Precisamente de la que fuimos testigos en nuestra última visita al parque El Impenetrable. Una inundación leve, en el momento, pero que ayudó a graficar muy bien la escena descrita por los expertos. “Creo que tendrías que ir volviendo. Me parece que va a llover”, dijo entonces Gabriel Borsini, guardaparques de El Impenetrable, mientras miraba un cielo que se iba nublando de a poco. “¿Cuánto tiempo hace que no llueve?”, fue la última pregunta que le hicimos antes de emprender el regreso. “Ocho meses. Pero hoy lloverá, y te conviene llegar al asfalto antes de que empiece”.
Cuando quedaba un tercio de camino por recorrer comenzó la lluvia anunciada. La camioneta perdió su pretendida seguridad. Las ruedas empezaron a deslizarse como en una pista de hielo mientras las nubes negras apagaban la luz del atardecer. La ruta se convirtió en una trampa y la lluvia se transformó en un diluvio.
“Después de aquella lluvia de octubre apenas si habrán caído unos 200 milímetros más. La temporada [de diciembre a marzo] ya pasó hace rato y no tengo ni esperanzas de que vuelva a caer agua”, nos dijo Daniel Jaimes, preocupado por el futuro del monte chaqueño y por los cambios cada vez más abruptos en el clima.
Estudios del biólogo e ingeniero agrónomo Esteban Jobbágy aportan más datos para entender ese círculo vicioso que impacta al Chaco y que empieza con el desmonte de los árboles nativos. “El reemplazo masivo de bosques secos como los del Chaco por cultivos de secano (…) provoca ascensos graduales en el nivel freático y una fuerte movilización de sales disueltas, lo que afecta la fertilidad de los suelos cuando esos niveles y dichas sales alcanzan la superficie”. Miguel Taboada agrega un dato más: “Una inundación por napas superficiales, que contienen muchas más sales, es más dañina que otra que solo tenga agua de lluvia”.
Como en el reconocido “efecto mariposa”, el carrusel de acontecimientos va añadiendo problemas que terminan por agravar la situación. “Quitar el monte significa alterar muchas funciones de lo que ahora llamamos ‘servicio ecosistémico’. Implica perder la respiración del bosque nativo, la regulación de la humedad del ambiente, y también buena parte del reservorio de carbono almacenado en el suelo y la biomasa”, señala Julieta Rojas.

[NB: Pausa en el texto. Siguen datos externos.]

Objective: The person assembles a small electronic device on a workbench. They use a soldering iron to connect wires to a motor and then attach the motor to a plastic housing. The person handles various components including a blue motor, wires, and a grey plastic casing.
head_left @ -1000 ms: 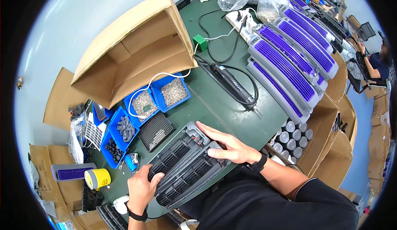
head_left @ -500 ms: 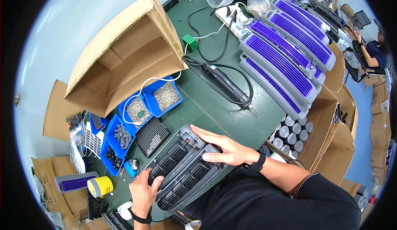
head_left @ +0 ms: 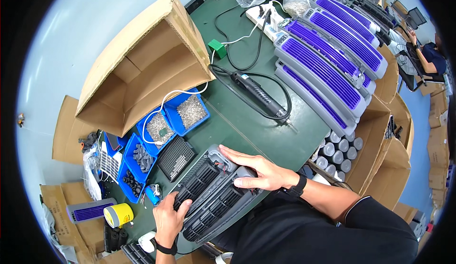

“Nosotros notamos la falta de agua porque empiezan a aparecer los picaflores en la galería de la casa”, ilustra Ezequiel Pintos. En el Parque Provincial Loro Hablador pueden verse dos especies de esta ave tan peculiar, el picaflor común (Chlorostilbon lucidus) y el de barbijo (Heliomaster furcifer). “Les dejamos un platito con agua, toman y se van. Hay especies más vulnerables que otras al calor y la escasez de agua, pero en general el comportamiento de las aves cambia bastante. Como los guazunchos, tienen que acercarse más a los asentamientos para buscar algún lugar donde calmar la sed”, dice el guardaparques de la reserva.
El director del Instituto de Suelos del INTA, Miguel Taboada, asegura que “el incremento de las áreas de cultivos en el país aumentó la emisión de gases de efecto invernadero”, y la ingeniera Rojas concluye que “a nivel regional, el cambio climático que estamos viendo es en gran parte efecto de la deforestación. El fuerte calor del verano [las temperaturas suelen superar los 50º C] sumado a la disminución de la humedad que evaporaba el bosque incrementan las diferencias de presión y esto provoca lluvias cada vez más violentas”.